Date of Award

12-14-2015

Document Type

Open Access Dissertation

Department

Philosophy

First Advisor

Christopher Tollefsen

Abstract

In this dissertation, I argue that it is possible to develop an empirically adequate form of virtue ethics even if one grants that situationism is true. I define situationism as a skeptical thesis about globalism, or the thesis that temporally stable and trans-situationally consistent character and personality traits are widely instantiated. Situationists such as John Doris and Gilbert Harman argue that globalism is an empirically inadequate thesis. While I accept Doris and Harman’s situationist thesis, they also make a further argument which is the subject of this dissertation. They argue that since globalism is empirically inadequate and Aristotelian virtue ethics is committed to globalism, it follows that Aristotelian virtue ethics is also empirically inadequate. I reject both the minor premise and the conclusion of this argument. I argue that it is possible to construct a form of virtue ethics in which virtues are not understood as global character traits but as habits. Therefore, whatever problems Doris and Harman uncover for the empirical adequacy of globalism do not affect a theory which need not be committed to globalism.
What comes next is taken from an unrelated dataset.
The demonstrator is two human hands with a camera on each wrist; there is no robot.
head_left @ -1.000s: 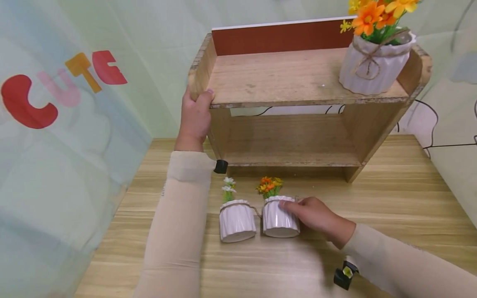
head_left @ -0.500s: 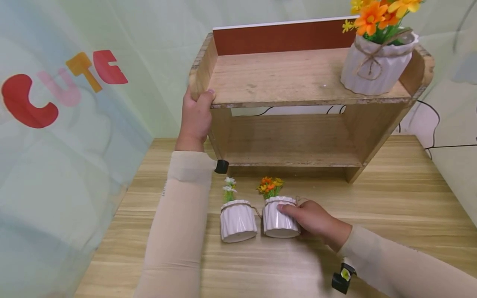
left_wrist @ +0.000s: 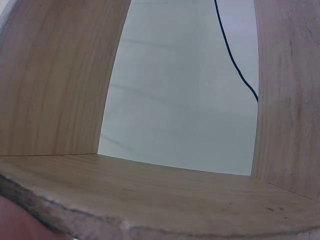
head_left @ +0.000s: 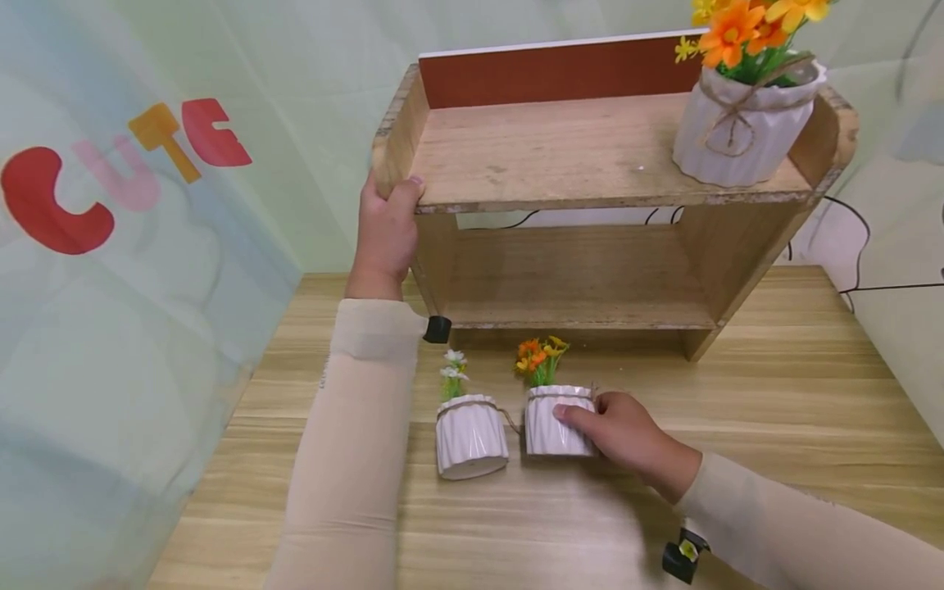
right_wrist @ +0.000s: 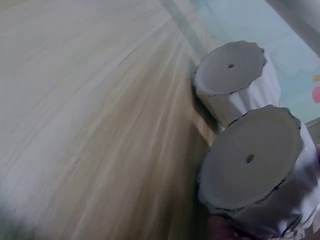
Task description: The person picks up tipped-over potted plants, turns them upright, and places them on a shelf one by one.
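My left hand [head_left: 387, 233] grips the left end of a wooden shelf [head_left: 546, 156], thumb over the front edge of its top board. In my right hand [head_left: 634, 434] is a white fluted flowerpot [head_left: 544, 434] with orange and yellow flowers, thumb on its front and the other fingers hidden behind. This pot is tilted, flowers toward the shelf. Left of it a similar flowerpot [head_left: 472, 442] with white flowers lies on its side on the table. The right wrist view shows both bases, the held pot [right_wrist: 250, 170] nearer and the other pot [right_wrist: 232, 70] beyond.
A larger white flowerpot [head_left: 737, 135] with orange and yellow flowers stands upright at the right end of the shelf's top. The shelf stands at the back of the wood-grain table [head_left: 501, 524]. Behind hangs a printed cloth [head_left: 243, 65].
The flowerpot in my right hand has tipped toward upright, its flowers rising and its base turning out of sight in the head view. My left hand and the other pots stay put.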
By itself, the construction an empirically adequate form of virtue ethics with habits instead of global character traits is not sufficient as a rejoinder to Doris and Harman. In order to be sufficient as a rejoinder, this form of virtue ethics must also be normatively adequate by enabling those who develop such habits to do what they have moral reasons to do. In addition, since virtue ethics is an Aristotelian tradition, such a theory must also be consistent with the claims that Aristotle made about normative ethics in such works as Nicomachean Ethics and Eudaemian Ethics. I argue that my account of virtue ethics meets all three criteria.